__Task to complete__
In the listing that follows, determine how many lines include the word "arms". Respond with that number alone.

###

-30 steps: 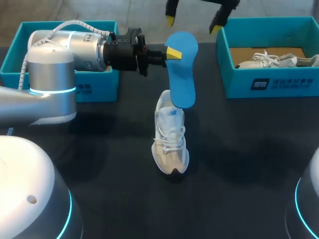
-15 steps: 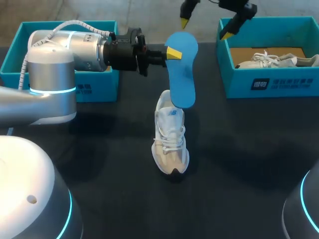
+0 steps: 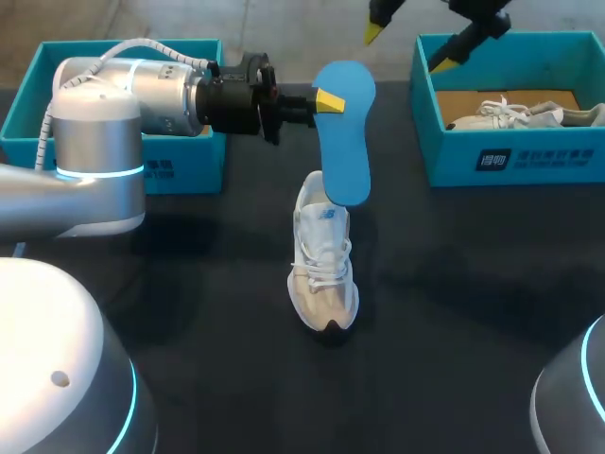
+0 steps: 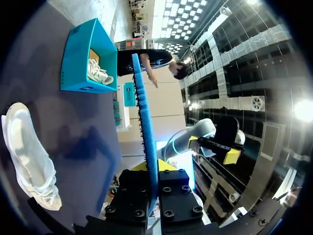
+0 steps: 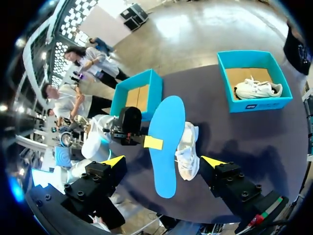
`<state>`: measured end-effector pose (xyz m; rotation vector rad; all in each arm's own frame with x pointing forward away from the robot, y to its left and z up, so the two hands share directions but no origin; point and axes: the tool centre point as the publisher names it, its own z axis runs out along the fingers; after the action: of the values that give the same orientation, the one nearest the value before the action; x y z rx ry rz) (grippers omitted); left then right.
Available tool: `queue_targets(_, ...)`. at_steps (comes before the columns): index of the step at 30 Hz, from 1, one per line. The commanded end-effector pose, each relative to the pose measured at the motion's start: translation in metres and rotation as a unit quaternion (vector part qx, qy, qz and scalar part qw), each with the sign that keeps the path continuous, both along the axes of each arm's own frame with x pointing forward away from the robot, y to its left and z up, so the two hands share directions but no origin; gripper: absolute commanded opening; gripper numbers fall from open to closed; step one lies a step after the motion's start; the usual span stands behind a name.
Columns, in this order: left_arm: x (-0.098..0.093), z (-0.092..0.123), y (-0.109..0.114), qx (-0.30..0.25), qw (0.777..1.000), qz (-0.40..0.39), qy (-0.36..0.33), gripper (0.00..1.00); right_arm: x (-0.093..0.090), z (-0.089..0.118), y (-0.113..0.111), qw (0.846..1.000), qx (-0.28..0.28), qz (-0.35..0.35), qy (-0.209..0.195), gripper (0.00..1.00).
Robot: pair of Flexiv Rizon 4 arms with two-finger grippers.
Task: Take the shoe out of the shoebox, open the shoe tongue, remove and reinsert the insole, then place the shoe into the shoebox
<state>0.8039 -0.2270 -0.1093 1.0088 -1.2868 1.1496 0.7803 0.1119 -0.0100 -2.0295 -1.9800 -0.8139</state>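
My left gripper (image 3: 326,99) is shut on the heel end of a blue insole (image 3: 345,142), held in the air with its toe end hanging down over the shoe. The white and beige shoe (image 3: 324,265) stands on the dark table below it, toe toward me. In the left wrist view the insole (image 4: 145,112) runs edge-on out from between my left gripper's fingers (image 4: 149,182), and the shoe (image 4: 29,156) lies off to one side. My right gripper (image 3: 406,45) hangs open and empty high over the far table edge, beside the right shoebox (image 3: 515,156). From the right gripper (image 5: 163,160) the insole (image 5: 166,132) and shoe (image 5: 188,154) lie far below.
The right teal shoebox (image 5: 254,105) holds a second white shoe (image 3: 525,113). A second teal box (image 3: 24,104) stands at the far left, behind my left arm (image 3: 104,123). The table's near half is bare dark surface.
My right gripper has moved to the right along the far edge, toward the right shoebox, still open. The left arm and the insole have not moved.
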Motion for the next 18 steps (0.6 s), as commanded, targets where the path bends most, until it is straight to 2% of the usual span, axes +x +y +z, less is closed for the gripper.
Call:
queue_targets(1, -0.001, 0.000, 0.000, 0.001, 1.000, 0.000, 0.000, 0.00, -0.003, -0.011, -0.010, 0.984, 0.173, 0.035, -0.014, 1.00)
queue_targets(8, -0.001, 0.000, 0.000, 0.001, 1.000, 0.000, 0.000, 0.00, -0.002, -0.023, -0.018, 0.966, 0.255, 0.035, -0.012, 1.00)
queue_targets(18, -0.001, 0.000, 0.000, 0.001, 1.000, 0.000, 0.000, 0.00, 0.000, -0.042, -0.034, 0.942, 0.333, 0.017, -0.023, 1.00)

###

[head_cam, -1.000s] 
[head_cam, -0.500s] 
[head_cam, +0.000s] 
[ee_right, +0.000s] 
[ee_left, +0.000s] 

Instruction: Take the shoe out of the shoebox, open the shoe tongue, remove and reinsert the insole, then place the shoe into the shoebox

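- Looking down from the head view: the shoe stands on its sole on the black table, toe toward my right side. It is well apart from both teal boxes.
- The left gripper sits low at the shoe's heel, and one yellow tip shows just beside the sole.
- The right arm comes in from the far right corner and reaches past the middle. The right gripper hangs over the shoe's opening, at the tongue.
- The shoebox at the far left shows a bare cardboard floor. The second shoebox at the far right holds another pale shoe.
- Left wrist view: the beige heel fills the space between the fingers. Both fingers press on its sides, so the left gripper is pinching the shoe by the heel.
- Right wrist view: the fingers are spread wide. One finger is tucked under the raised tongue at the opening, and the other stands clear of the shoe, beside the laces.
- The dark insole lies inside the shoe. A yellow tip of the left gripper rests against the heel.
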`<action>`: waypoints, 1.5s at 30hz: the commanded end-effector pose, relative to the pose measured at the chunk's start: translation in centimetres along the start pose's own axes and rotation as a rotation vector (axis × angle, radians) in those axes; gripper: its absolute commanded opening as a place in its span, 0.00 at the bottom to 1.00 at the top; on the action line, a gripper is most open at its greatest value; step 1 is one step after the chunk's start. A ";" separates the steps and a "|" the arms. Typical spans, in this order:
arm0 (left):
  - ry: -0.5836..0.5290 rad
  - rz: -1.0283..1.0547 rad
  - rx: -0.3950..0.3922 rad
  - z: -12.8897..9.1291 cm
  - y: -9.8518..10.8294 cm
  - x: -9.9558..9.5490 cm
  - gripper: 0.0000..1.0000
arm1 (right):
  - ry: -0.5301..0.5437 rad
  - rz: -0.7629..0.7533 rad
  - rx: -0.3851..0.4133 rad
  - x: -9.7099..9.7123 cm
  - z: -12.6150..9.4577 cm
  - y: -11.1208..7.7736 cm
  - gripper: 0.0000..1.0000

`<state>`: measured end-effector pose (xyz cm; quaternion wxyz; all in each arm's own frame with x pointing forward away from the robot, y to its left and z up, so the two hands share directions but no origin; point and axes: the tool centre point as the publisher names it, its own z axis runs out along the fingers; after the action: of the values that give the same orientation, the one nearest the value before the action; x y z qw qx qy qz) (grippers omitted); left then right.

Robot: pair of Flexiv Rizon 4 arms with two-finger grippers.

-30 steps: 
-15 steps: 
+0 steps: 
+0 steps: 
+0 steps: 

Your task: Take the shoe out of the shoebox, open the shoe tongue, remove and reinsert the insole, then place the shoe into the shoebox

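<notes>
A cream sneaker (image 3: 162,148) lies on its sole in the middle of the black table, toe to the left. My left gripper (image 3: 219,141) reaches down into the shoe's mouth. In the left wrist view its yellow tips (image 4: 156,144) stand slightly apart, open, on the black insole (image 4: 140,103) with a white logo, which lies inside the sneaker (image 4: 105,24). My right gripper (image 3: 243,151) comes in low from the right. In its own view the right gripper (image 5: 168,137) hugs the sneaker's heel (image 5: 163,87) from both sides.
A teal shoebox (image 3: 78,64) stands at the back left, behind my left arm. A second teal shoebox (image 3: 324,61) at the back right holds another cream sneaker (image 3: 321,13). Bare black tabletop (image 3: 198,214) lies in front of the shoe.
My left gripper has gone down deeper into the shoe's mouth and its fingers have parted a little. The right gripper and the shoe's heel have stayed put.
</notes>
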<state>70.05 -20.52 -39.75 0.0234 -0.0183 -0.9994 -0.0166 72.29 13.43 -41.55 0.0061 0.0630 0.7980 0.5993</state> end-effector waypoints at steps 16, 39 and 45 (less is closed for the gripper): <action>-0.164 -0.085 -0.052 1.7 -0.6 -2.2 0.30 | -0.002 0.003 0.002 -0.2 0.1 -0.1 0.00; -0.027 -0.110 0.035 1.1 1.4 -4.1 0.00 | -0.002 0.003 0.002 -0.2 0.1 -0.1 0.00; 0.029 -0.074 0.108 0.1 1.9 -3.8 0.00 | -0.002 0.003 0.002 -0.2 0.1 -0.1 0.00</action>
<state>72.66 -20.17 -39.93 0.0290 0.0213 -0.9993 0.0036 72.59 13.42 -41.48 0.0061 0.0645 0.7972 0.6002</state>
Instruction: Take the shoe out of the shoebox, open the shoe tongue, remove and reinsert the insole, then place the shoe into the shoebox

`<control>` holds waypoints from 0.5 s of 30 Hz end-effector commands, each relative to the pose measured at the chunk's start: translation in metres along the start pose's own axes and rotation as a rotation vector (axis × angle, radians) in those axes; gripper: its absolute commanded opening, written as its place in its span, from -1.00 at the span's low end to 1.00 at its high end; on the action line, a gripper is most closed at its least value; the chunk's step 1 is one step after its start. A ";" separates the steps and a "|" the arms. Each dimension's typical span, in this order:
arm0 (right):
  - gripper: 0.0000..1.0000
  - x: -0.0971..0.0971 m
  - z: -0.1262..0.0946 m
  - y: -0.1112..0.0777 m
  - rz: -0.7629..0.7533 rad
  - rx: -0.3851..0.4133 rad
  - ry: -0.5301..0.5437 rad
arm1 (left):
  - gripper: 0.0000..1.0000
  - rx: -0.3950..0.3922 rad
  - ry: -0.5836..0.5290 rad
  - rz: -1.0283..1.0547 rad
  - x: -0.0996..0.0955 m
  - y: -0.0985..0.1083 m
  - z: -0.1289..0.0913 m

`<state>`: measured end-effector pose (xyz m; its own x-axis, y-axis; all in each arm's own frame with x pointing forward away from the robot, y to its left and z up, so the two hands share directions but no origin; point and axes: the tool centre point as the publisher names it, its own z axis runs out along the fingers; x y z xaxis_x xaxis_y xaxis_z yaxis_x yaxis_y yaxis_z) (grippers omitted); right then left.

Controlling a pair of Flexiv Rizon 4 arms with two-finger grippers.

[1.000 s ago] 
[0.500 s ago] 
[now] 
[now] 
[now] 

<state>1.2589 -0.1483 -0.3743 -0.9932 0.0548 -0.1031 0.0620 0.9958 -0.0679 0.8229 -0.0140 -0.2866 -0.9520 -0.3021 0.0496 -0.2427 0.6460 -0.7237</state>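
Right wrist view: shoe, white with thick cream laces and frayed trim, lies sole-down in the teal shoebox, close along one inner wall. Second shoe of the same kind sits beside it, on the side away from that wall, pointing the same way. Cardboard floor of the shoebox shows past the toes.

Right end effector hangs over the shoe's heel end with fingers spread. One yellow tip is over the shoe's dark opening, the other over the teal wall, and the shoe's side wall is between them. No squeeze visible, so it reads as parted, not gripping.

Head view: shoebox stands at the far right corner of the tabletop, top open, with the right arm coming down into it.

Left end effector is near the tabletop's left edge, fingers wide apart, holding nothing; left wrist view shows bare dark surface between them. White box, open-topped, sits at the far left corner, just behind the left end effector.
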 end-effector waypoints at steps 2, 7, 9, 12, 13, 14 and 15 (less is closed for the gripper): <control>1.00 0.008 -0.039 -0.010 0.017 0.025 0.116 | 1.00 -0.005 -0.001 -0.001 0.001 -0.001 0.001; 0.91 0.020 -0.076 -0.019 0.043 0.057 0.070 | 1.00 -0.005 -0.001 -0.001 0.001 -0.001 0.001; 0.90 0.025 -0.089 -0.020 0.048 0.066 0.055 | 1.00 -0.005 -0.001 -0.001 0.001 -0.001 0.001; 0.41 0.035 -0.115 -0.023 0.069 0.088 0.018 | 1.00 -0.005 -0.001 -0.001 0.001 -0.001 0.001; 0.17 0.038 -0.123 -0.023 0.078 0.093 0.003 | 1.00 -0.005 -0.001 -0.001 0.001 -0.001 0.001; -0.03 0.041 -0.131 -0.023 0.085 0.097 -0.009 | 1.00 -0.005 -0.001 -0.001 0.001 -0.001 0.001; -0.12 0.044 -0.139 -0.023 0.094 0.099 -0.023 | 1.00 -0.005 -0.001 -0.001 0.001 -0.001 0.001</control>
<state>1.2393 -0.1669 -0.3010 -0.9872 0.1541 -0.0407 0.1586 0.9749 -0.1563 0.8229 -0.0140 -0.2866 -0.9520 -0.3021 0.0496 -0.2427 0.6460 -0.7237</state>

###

__Result for this task__
5